Key words: Car racing. Thermoregulation. Hyperthermia. Insolation. Death by heat.


El presente artículo cuestiona el papel del calor como un factor de riesgo adicional para el accidente que sufrió Ayrton Senna. El automovilismo de competición constituye un desafío biológico, una situación estresante desde el punto de vista mental y físico. El mantenimiento de la performance depende de la disponibilidad de los carbohidratos y del oxígeno, hidratación adecuada y temperatura interna constante entre 37 y 38 grados centígrados. La disipación de calor producido por el metabolismo que ocurre a través del aumento del flujo de sangre para mantener la temperatura cerebral constante constituye un problema permanente. Se ha verificado experimentalmente que la energía requerida para conducir un auto de carrera es similar a la requerida para practicar un deporte como el voleibol. Durante una carrera, el individuo está expuesto a un microambiente caliente dentro de la cabina que puede llegar hasta los 50 grados centígrados generado por fuentes de calor como las mecánicas y las ambientales. El bloque del sudor por el mameluco resulta en humedad y disconfor personal, lo que implica un mayor esfuerzo personal para conducir el auto. Las medidas contra el calor comienzan antes de la carrera, cuidando el estado nutricional, la hidratación y principalmente el acondicionamiento físico a través de ejercicios aeróbicos regulares y adecuados, que permitan aumentar la capacidad de trabajo y la tolerancia al calor, lo que resulta en una menor fatiga durante la carrera. Otro procedimiento importante debería ser la aclimatación de los pilotos en ambientes calientes y húmedos. Se debe realizar lo posible en el acondicionamiento del vehículo para respetar el sistema de banderas de advertencia para los riesgos de hipertermia. En conclusión, si ahora Ayrton Senna fuera un individuo con mayor riesgo de desarrollar hipertermia, independientemente de otras causas, no parece haber habido tiempo suficiente en la carrera para la producción del calor metabólico capaz de aumentar excesivamente la temperatura interna del piloto en las condiciones ambientales del autódromo el día de su muerte.

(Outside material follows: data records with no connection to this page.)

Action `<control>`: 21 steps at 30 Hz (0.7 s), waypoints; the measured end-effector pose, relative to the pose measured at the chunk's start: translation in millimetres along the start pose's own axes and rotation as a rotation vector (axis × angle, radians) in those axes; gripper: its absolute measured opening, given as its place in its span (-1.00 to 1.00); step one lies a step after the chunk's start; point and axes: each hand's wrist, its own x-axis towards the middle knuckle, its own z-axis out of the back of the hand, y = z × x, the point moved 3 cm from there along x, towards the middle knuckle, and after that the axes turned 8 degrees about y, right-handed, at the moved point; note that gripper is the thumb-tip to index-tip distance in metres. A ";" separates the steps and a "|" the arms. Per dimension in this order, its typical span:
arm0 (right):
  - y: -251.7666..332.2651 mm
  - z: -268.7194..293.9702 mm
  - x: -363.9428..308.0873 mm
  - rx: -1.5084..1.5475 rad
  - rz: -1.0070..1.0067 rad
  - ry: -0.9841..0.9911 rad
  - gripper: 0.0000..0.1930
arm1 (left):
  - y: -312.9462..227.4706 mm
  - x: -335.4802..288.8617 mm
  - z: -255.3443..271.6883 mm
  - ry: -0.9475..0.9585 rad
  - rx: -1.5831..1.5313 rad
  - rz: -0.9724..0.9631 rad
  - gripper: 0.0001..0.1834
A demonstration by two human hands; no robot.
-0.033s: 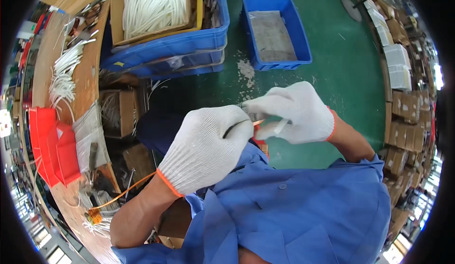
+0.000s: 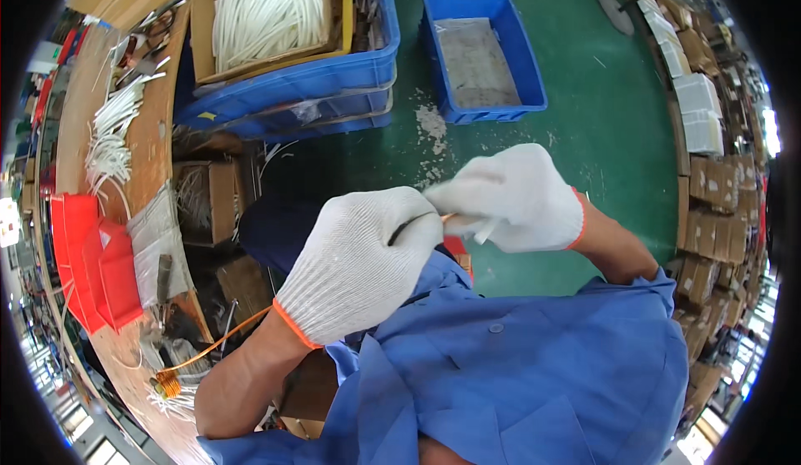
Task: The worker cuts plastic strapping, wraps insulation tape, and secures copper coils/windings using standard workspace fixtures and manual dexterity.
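Note:
My left hand [image 2: 363, 261], in a white knitted glove with an orange cuff, is closed in a pinch. A thin copper-coloured wire end [image 2: 450, 216] pokes out from its fingertips towards the right hand. My right hand [image 2: 521, 202], gloved alike and slightly blurred, has its curled fingers against the left fingertips. From them sticks a short white tube [image 2: 487, 230]; its other end is hidden. Behind my left wrist, an orange strand [image 2: 242, 326] runs down to a small orange coil [image 2: 168, 383] on the bench. Whether this strand joins the wire end cannot be seen.
On the left, a wooden bench [image 2: 154, 160] carries white tube pieces [image 2: 117, 127] and red bins [image 2: 90, 256]. Ahead, stacked blue crates [image 2: 334, 77] hold a carton of white tubing [image 2: 269, 15]. A blue tub [image 2: 534, 73] stands on the green floor; cartons [image 2: 717, 236] line the right.
My right fingers have moved in towards the left fingertips, covering the gap between them, and the white tube has shifted slightly. My left hand keeps its pinch nearly in place.

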 end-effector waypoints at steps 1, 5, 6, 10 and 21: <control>2.8 0.3 0.5 -0.053 0.050 0.021 -0.55 | -0.3 1.2 0.7 0.008 0.005 0.011 -0.78; -5.4 2.9 -9.5 -0.074 0.080 0.033 -0.63 | -3.4 0.8 1.8 0.025 -0.012 0.054 -0.77; -6.0 5.4 -10.3 -0.068 0.070 0.013 -0.63 | -3.0 0.6 1.4 0.013 -0.032 0.057 -0.77; -0.5 13.3 -9.4 0.121 -0.167 -0.037 -0.68 | -2.2 0.1 5.2 -0.002 0.001 0.037 -0.76; -8.0 2.8 -11.0 -0.035 0.043 -0.008 -0.66 | -9.2 -1.1 7.5 -0.012 -0.030 0.083 -0.78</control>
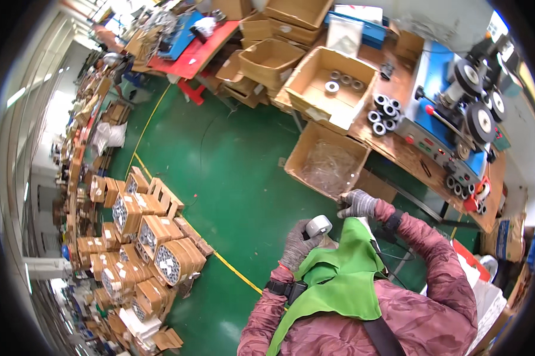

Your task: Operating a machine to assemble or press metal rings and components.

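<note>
My left hand [299, 245], in a grey knit glove, is closed around a pale grey ring-shaped part [319, 225] with a rounded outer face. My right hand [360, 204], also gloved, is beside the near corner of an open carton [291, 167] lined with clear plastic. Its fingers are curled together, and what they hold, if anything, is too small to make out. A green apron [344, 267] hangs on my front between the two forearms.
On the right, a wooden bench [418, 157] bears a blue machine [433, 127] with wheels, several dark-rimmed rings [385, 114] and a carton [338, 107] with a few rings inside. Packed cartons [176, 261] are stacked on the left. A red table [211, 44] stands farther off.
</note>
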`<state>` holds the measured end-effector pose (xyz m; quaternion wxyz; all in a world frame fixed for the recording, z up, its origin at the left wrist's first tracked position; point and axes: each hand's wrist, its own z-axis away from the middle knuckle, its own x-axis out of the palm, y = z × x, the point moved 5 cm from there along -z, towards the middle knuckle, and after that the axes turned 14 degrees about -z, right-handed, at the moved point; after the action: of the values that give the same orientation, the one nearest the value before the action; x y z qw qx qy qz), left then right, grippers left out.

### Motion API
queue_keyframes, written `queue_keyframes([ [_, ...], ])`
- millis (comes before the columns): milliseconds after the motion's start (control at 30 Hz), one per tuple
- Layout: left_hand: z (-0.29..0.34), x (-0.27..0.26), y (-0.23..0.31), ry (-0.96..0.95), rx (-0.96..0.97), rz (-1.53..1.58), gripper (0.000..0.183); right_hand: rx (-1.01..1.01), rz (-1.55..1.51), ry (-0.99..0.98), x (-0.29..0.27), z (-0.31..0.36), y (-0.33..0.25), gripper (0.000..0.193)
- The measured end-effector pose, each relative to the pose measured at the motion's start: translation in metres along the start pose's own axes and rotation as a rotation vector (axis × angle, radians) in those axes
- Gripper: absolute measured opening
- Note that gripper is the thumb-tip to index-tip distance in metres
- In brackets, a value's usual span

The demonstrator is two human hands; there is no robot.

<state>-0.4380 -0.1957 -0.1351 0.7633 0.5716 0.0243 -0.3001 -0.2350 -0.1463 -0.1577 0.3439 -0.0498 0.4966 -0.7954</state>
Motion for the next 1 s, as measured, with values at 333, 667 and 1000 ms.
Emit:
queue_keyframes([
  [333,-0.067,-0.09,-0.047,-0.081,-0.121,0.128,0.032,-0.788,0.201,0.13,0.047,-0.094,-0.122,0.037],
  [667,-0.213,-0.233,-0.055,0.006,-0.31,0.319,0.031,-0.651,0.04,0.495,0.011,-0.279,-0.174,0.037],
  [1000,-0.357,-0.334,-0.02,-0.155,-0.106,0.238,0.038,-0.5,-0.276,0.744,-0.098,-0.389,-0.18,0.021],
])
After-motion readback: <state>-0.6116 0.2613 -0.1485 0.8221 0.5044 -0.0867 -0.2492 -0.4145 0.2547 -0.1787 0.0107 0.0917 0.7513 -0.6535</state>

Palabras-clave: Automovilismo. Termorregulación. Hipertermia. Insolación. Muerte por calor.




"At the end of the race and slowly finishing the honor lap, Ayrton Senna signaled desperately to the Toleman mechanics, who were located exactly at the way that lead to the reserved area""Peter Gethin and Brian Hart found him fainted, with his head over the steering wheel""Senna was laid on the grass. The ambulance, called by Gethin arrives with the reanimation equipment. The physician soon diagnosed complete exhaustion and determined absolute rest for at least one hour. The physician gave him a dose of Valium and only then allowed Ayrton Senna to talk. "As soon as I received the car with the full tank, I advised that it was incredibly heavy. It was impossible to drive. It was a constant effort to keep the car on the racetrack. The steering wheel almost did not turn and at each curve it seemed I was letting my arm go". Ayrton did not even see the front wing fly. He only felt a collision. "I wanted to fulfill the car race, my first in the Formula 1", justified (O Globo, 4/8/84).



Ten years after, Ayrton Senna's death remains arousing polemic. Many doubts about the episode still remain, some of them quite intriguing, once they have been extensively well documented(1). Among the causes of the accident, the role of the heat as an additional risk factor must be discussed, once the hyperthermia is indeed a problem for pilots in some conditions.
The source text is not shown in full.